[EDITO] Delulu, Not the Solulu

Par Zahirah RADHA

Delulu. C’est un terme généralement utilisé par la Gen Z pour exprimer sa désillusion. Un terme qui s’applique parfaitement au dernier budget présenté par Renganaden Padayachy vendredi soir. Le budget a été plutôt fade, illusoire, incohérent et sans aucune ambition économique. Il ne comporte rien qui puisse tirer le pays vers le haut en termes de développement, de croissance, de création d’emplois, de nouveaux piliers et du Produit Intérieur Brut (PIB). Alors qu’il avait fait miroiter une vision sur le long terme précédent son Grand oral, celui-ci s’est révélé être davantage une manœuvre électoraliste qu’un exercice de planification économique tourné vers l’avenir et les nouveaux défis tant internes qu’externes. D’autant que nous ne sommes pas à l’abri des conséquences résultant des conflits géopolitiques, notre économie dépendant grandement – trop même – sur les importations plutôt que sur la production. Padayachy a ainsi raté le coche. Pas seulement sur le plan économique, mais aussi sur le plan social, voire même – osons le dire – électoral.  

Au lieu de se focaliser sur les moyens pour stabiliser la valeur de la roupie et rehausser le pouvoir d’achat, le ministre des Finances a fait ce qu’il sait faire de mieux : jouer la carte du ‘money politics’. Or, la distribution de l’argent à gauche et à droite, on l’a vu ces dernières années, n’est pas nécessairement la solution pour régler la cherté de la vie qui est l’ennemi no. 1 des familles et des foyers mauriciens. Nul besoin d’être économiste pour savoir qu’un excédent d’argent dans le circuit monétaire engendra une hausse des prix et de l’inflation. Pendant que les Mauriciens seront éternellement empêtrés dans la tourmente inflationniste, le gouvernement continuera, lui, à récolter les revenus provenant de la TVA. N’oublions pas que pas ces hausses des pensions et d’autres prestations sociales ne sortent que de nos poches et pas celles de Padayachy, de Pravind Jugnauth ou du gouvernement MSM. Tout comme les fonds gaspillés et engouffrés par la mauvaise gestion du dossier Betamax, des respirateurs défectueux de Pack & Blister, des contrats alloués aux proches, agents et amies d’enfance ainsi qu’aux quincailleries et bijouteries provenaient de nos poches.

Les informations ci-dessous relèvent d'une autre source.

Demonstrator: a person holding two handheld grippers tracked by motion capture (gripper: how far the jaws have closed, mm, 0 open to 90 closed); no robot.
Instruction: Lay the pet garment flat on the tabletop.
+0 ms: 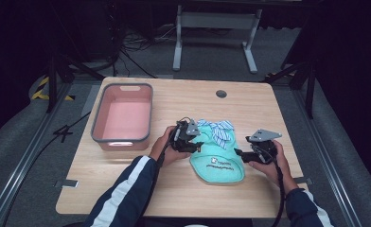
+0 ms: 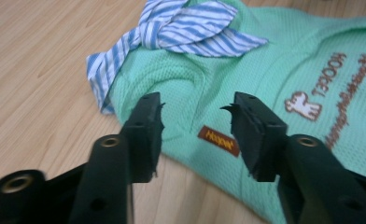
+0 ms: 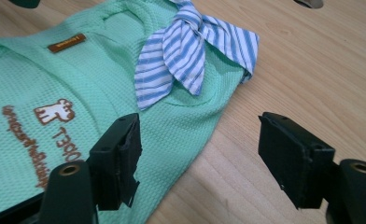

Pire, rien n’a été mentionné dans ce budget concernant la rétention de notre jeunesse mauricienne au pays. On voit mal comment un jeune de 18 ans ne sera pas tenté d’aller voir ailleurs quand on lui dit qu’il peut s’endetter dès l’âge de la majorité pour se procurer du matériel informatique. Comme si la dette publique frôlant les Rs 400 000 qui pend sur la tête de chacun d’entre nous n’était pas suffisante pour lui faire « sauter la mer ». Et quid des jeunes professionnels de 25 à 40 ans ? Qu’a-t-il été prévu pour eux dans ce budget, outre une hausse des allocations de la CSG, une mesure temporaire dont la suppression a été recommandée par le Fonds International Monétaire (FMI) ? Comment le gouvernement contiendra-t-il la frustration de ces milliers d’employés diplômés qui ne percevront probablement pas plus que les Rs 20 000 dont bénéficieront des travailleurs professionnellement moins qualifiés qu’eux sous le Revenu Minimum Garanti ? Comment calmer la colère de ces centaines de milliers de travailleurs qui attendent avec impatience une révision salariale depuis plusieurs mois ou encore de ces fonctionnaires privés du paiement de leur overtime et autres allocations depuis le début de l’année ?

Malgré toutes ses acclamations et ses ‘tap latab’, que le gouvernement se rende à l’évidence. S’il voulait appâter l’électorat avec ce dernier budget, sa tâche sera beaucoup plus ardue qu’il ne le pense, surtout avec son bilan peu flatteur ponctué par des scandales, du total breakdown du law and order, et de la politisation outrancière de nos institutions, entre autres. Les yeux doux qu’il fait aux hommes religieux à travers les facilités duty free – une mesure on ne peut plus clientéliste – pour l’achat des véhicules ne lui rapportera probablement pas les dividendes attendus. Le flux de commentaires les uns plus acerbes que les autres sur les réseaux sociaux suffisent pour comprendre la désillusion des citoyens. Padayachy et son gouvernement dirigé par Pravind Jugnauth finira par comprendre que « delulu is NOT the solulu ! ».